◆ Task description
Copy out exactly the stretch below, from the line with "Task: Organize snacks" through the line with "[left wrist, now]", both included; the pictures stay out.

◆ Data section

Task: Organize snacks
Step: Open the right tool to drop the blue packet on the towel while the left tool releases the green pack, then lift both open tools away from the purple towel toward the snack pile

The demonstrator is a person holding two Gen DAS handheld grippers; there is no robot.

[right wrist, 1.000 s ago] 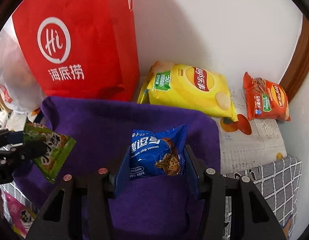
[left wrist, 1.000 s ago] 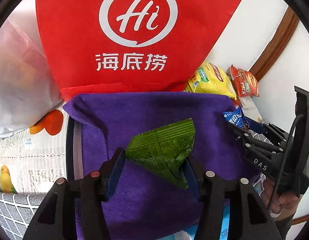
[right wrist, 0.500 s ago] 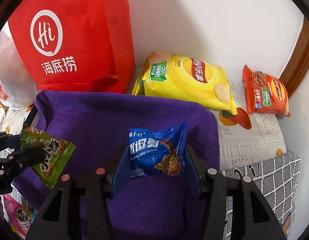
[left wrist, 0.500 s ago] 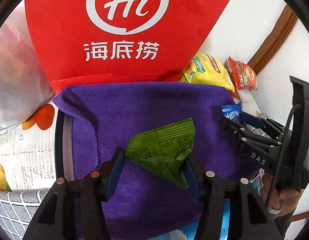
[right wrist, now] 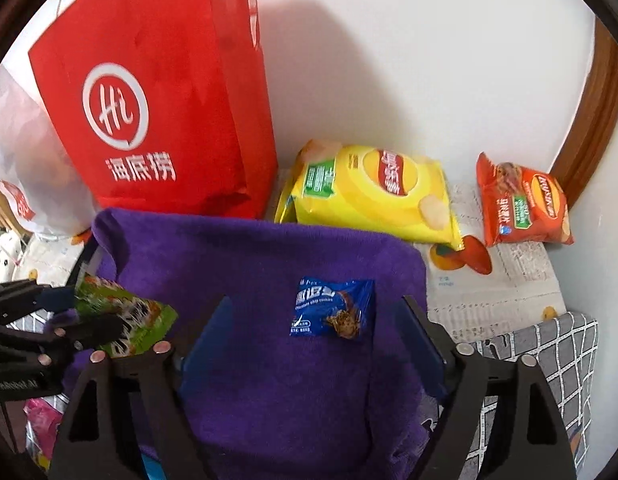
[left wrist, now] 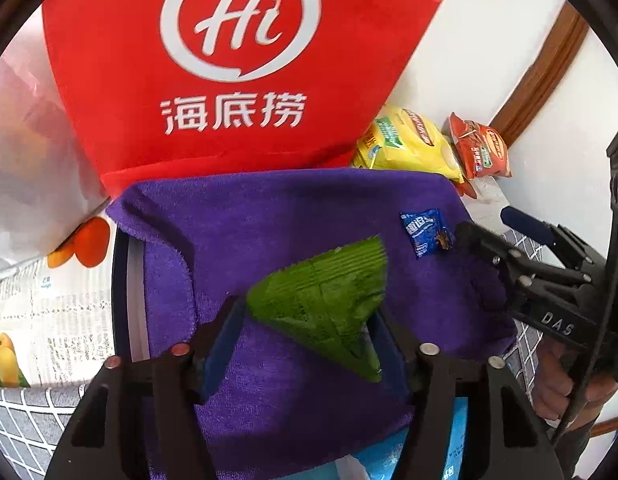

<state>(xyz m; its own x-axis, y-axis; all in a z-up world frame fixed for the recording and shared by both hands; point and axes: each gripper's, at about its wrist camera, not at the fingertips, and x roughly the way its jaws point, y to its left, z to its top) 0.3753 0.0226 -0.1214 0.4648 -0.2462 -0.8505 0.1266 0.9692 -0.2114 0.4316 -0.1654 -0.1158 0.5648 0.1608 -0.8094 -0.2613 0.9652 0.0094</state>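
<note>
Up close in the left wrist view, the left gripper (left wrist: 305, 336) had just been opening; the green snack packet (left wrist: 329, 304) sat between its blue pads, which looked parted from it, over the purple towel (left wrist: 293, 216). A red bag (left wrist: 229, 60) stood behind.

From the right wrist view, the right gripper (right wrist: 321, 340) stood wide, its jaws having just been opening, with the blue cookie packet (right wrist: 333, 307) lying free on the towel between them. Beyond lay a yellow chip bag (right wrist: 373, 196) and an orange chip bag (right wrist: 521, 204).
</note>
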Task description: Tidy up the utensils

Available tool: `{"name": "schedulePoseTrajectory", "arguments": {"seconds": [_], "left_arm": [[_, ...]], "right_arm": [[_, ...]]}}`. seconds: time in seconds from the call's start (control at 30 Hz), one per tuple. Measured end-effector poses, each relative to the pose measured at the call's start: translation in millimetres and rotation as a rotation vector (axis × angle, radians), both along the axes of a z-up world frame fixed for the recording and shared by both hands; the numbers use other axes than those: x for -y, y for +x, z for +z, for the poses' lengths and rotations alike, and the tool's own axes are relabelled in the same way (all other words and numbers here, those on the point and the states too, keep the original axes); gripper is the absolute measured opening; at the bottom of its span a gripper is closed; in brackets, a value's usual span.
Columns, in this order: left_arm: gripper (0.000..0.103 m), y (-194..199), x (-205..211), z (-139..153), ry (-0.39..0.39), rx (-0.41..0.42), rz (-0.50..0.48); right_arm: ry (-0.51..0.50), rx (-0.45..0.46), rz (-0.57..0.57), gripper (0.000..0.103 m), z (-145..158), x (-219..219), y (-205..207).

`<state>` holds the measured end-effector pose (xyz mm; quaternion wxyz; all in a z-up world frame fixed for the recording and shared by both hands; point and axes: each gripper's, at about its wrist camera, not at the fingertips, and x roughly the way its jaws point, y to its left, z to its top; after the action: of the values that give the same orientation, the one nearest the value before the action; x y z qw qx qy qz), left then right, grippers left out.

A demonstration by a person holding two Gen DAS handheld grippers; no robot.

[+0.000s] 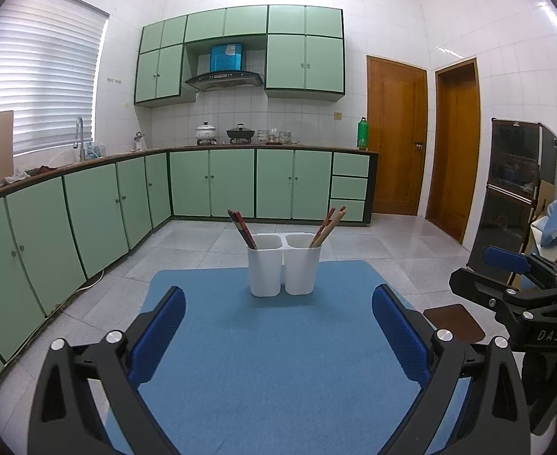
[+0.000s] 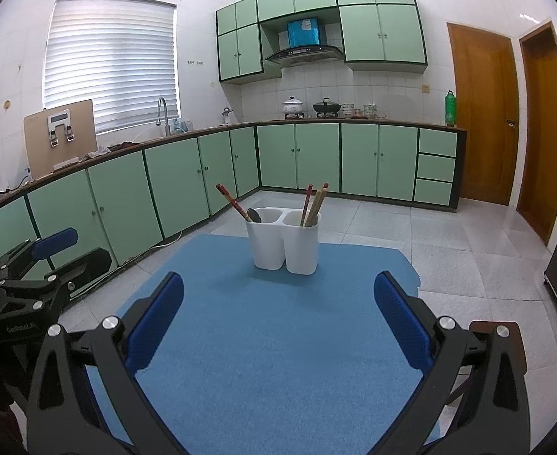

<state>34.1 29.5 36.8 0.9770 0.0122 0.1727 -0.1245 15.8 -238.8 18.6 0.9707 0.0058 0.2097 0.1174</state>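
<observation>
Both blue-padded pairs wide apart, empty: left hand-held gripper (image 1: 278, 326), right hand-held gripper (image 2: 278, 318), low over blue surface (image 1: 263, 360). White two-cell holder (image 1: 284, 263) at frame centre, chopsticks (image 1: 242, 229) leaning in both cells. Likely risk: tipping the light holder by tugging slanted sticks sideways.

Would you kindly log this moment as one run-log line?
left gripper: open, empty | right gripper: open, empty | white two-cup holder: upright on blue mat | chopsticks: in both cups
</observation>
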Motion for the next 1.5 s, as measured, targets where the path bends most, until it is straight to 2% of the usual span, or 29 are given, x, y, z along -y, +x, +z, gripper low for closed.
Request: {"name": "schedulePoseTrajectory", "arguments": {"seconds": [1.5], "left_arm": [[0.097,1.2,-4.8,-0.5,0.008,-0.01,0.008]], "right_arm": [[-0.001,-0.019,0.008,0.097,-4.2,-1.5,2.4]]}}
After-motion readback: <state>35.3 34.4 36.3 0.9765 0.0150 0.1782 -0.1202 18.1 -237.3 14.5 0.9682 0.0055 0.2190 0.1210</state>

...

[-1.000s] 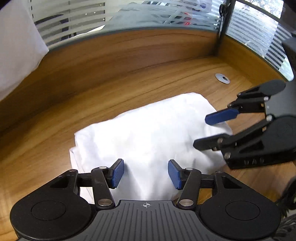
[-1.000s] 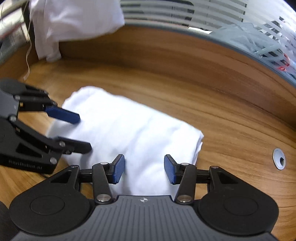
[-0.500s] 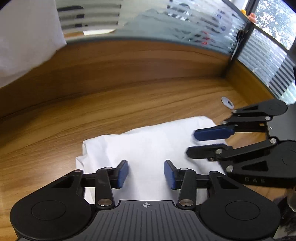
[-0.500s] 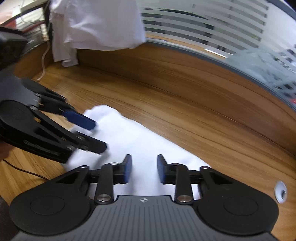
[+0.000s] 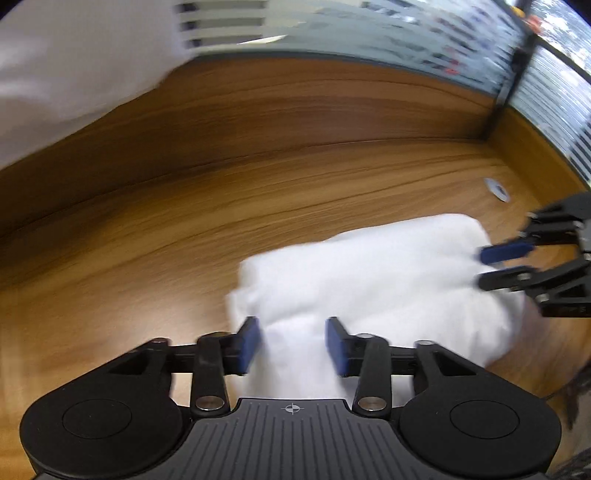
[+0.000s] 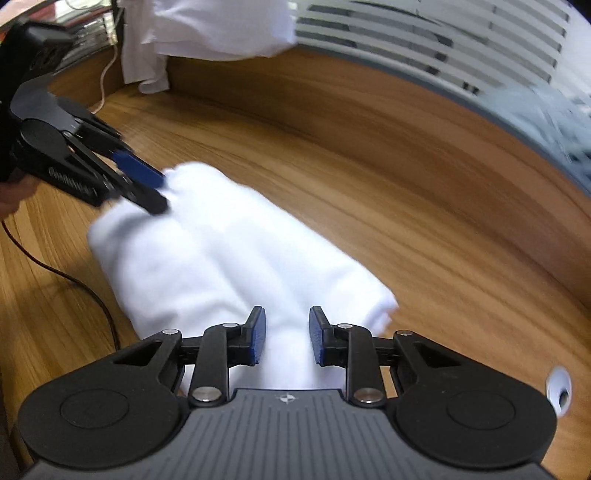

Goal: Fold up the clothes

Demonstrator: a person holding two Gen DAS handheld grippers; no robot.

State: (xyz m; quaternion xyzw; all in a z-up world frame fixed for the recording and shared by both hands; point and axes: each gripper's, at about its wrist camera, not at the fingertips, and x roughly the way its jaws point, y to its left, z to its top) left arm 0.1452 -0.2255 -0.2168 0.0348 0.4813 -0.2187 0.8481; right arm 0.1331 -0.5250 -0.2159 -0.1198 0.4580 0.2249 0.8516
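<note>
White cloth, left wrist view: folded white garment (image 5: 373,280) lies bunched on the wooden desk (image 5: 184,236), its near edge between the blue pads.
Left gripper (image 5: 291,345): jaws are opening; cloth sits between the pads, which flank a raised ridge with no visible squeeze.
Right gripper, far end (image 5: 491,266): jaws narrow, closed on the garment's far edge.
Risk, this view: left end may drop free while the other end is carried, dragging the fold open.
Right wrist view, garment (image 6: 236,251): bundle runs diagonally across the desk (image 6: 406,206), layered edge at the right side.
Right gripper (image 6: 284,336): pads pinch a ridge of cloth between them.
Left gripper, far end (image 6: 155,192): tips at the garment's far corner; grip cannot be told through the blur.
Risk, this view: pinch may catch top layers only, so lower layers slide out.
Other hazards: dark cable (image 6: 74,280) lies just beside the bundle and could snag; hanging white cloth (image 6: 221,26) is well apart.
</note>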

◆ Task answer
Task: Organize snacks
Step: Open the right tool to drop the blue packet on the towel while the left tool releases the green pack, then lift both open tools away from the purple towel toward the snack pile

The demonstrator is a person holding two Gen DAS handheld grippers; there is no robot.

[right wrist, 1.000 s ago] 
[left wrist, 1.000 s ago] 
[right wrist, 0.500 s ago] 
[left wrist, 0.500 s ago] 
[right wrist, now] 
[left wrist, now] 

There is nothing further to this answer.